• ABOUT THIS EXERCISE: Which lines in the data below contain the word "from"? Copy each of them.

• DATASET EXTRACT:
____________
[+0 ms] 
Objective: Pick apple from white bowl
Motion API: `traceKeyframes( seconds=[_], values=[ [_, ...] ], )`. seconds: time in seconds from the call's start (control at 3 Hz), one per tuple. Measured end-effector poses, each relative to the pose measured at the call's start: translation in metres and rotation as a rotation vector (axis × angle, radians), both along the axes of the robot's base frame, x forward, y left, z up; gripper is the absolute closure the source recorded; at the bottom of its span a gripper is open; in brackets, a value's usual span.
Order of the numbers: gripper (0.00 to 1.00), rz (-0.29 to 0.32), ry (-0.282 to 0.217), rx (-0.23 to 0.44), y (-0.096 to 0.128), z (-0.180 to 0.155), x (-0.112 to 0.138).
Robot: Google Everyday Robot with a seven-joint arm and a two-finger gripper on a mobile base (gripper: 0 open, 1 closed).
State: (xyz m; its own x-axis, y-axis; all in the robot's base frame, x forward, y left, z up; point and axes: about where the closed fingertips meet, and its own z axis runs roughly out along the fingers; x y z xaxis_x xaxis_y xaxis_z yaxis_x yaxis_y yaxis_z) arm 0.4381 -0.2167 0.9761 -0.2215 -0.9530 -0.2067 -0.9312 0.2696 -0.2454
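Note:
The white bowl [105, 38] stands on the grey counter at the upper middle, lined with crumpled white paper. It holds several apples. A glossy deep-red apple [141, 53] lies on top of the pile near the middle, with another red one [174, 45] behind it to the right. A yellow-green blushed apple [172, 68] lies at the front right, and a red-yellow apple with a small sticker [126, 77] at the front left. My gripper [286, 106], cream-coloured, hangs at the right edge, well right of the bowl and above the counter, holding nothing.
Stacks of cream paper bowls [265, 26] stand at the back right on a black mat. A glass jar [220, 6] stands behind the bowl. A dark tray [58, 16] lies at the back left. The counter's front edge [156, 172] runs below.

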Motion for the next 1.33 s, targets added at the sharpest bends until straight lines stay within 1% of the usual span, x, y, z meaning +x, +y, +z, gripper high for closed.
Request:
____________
• YOUR RESPONSE:
Objective: Pick apple from white bowl
Motion API: `traceKeyframes( seconds=[_], values=[ [_, ...] ], )`. seconds: time in seconds from the call's start (control at 3 Hz), one per tuple. Measured end-effector poses, each relative to the pose measured at the call's start: translation in metres and rotation as a rotation vector (axis × angle, radians), both along the axes of the robot's base frame, x forward, y left, z up; gripper is the absolute closure the source recorded; at the bottom of its span a gripper is open; in brackets, a value's usual span.

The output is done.